Bismarck was the target for vehement opposition when he inclined toward the party of the traders and the industrials in his colonial and tariff policy. This evolution came about 1879. For a while the great Chancellor was looked upon almost as a traitor.
Nevertheless, his view was just. Balancing the forces on the one hand by those on the other, ceding protective duties first to one side and then to the other, offsetting the advantages which he offered to one side by the prerogatives which he accorded to the other, he finally succeeded in reconciling them.
From this reconciliation of the two dominant classes has resulted the extraordinary power of Germany. The bourgeois parties have from time to time grumbled over the military appropriations, but they have always voted them. And militarism, which is the support of the aristocracy, has been placed at the service of capitalistic ambition. By the prestige of force, awakening hopes here and inspiring fears there, more than once by the help of manoeuvres of intimidation, it has become an instrument of economic conquest.
Other combinations, other reciprocal interlacings, have taken place which have given an exceptional and unique character to contemporary Germany. It is a case of social psychology of extreme interest. To describe it would require long detail. The combination of the aristocratic and military tendency with the industrial and plutocratic tendency, the tendency of the police spirit, the regularizing spirit of the Kulturstaat with the individual initiative of the capitalist entrepreneur, methodical habits of administration with the love of risk characteristic of the speculator, all this constitutes imperialism, German imperialism, distinct from every other, because to a definite object, economic conquest, it adds another, less precise, in which the moral satisfaction dear to aristocracy, the pleasure of dominating, the love of displaying force, the tendency to prove one's own superiority to one's self, play a large part.
Economic conquest has become a necessity for Germany. Transformed into an industrial State, it no longer produces its own food. Since 1885 its imports have exceeded its exports by 1,353,000,000 marks. Whence did Germany derive these 1,300,000,000 marks which were needed, good year and bad, to meet its balance of trade? It owes them to its maritime commerce and the revenue of its capital invested abroad. Its maritime commerce then must augment and must triumph over all competition. At every cost it must open for itself outlets for its industrial products in order to buy foodstuffs which it does not produce sufficiently. If not, famine.
Let us see now how the complicated play of all these social forces and the effect of this economic situation have been embodied in formulas, what has been its intellectual expression.

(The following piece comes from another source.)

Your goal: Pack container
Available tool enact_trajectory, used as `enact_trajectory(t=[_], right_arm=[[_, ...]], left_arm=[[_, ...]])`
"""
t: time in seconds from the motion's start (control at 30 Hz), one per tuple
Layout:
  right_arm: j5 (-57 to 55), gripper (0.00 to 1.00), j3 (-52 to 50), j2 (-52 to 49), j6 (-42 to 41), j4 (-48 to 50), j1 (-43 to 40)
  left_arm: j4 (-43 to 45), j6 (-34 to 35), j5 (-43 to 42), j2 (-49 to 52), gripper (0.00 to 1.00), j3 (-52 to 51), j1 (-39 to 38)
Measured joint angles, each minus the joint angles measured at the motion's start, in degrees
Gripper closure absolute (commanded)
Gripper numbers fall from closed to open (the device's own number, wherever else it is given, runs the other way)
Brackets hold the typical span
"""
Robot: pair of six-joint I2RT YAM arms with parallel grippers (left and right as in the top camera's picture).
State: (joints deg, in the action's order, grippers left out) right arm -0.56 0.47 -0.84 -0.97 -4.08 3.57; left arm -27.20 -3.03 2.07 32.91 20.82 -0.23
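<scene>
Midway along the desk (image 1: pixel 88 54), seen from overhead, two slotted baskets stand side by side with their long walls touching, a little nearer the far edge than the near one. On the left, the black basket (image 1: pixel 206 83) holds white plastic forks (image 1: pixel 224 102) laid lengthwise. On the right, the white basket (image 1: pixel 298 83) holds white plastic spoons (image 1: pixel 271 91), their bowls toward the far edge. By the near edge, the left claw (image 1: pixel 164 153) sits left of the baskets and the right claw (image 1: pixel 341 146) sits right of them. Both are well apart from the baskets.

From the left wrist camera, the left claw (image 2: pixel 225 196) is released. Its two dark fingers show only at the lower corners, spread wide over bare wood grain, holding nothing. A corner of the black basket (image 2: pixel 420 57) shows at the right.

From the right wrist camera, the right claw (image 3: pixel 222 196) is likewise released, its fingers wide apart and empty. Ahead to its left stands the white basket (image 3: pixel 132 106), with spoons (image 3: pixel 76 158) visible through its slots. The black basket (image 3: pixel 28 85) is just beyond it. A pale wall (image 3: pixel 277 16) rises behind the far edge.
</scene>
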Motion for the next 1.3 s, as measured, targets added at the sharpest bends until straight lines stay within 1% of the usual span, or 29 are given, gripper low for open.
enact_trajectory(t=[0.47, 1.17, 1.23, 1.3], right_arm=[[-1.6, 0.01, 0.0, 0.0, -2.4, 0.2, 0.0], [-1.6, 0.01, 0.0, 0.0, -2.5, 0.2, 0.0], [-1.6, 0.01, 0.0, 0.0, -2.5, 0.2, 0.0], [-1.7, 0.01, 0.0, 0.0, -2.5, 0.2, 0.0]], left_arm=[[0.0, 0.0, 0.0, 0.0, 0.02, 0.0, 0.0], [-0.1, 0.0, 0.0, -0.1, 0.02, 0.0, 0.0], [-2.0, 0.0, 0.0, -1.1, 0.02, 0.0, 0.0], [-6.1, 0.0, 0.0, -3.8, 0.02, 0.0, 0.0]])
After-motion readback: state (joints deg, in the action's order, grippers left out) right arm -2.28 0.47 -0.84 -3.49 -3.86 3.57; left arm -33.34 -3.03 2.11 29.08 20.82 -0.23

This is no idle question, for men have always claimed to be guided by ideas, and generally they are, but they rarely know where their ideas come from or in what they consist. Without intellectual expression imperialism would not have extended to all the classes of society. The passion of economic conquest did not prevail throughout the whole of Germany. The bourgeois in the Liberal provinces, the corps of officers, the corps of teachers, the clergy were refractory to it. This direct form of imperialism does not seduce them. Not everybody can see his country and the universe through the eyes of an oligarch of high finance. A doctrine works with power when it appeals to instincts, when it awakens collective emotions, diverse enough in themselves, and joins them to each other with an appearance of logical deduction. It is not indispensable, but it is useful that it should borrow the language of the day. In the mediaeval epoch this language was religious. Beginning with the seventeenth century it was metaphysical. In our own time it is a scientific language set off by Greek words.
If the German philosophies of the second half of the nineteenth century are considered, there are not many of them that pass beyond the limit of the school. They are honest, scholarly productions elaborated by men who have read much, of whom some, like Wundt, are eminent specialists, but who have not conquered either their subjects or their readers. One feels that they are not of their century.
It is not from them, it is not from Eucken, the pleasant popularizer, it is not from Windelbund or Ostwald that the cultivated public sought the direction for its thought. To satisfy the need of general ideas which was everywhere felt, associations were formed, churches with or without God, of which a very important one was the "Monistenbund," in which Haeckel exploited his materialism transformed into a sort of biological pantheism.
But it was outside of the associations and outside of the school that the flame of creative genius burned brightly. The man of the last generation was Nietzsche. That his thought has been perverted by his interpreters there is no doubt. They have taken this eagle who gazed unblinded at the sun and exhibited him to the young people in all sorts of philosophic rôles for the benefit of the industrial and military coalition. Nietzsche depicted in lines of fire the resurrection of heroism, his vision of the superman was that of an ardent soul, steeled by sufferings, meditating a tragic conception of life with serenity, and in his solitary individualism surmounting the infirmity of man and his own by the insistent will to eternal ascension.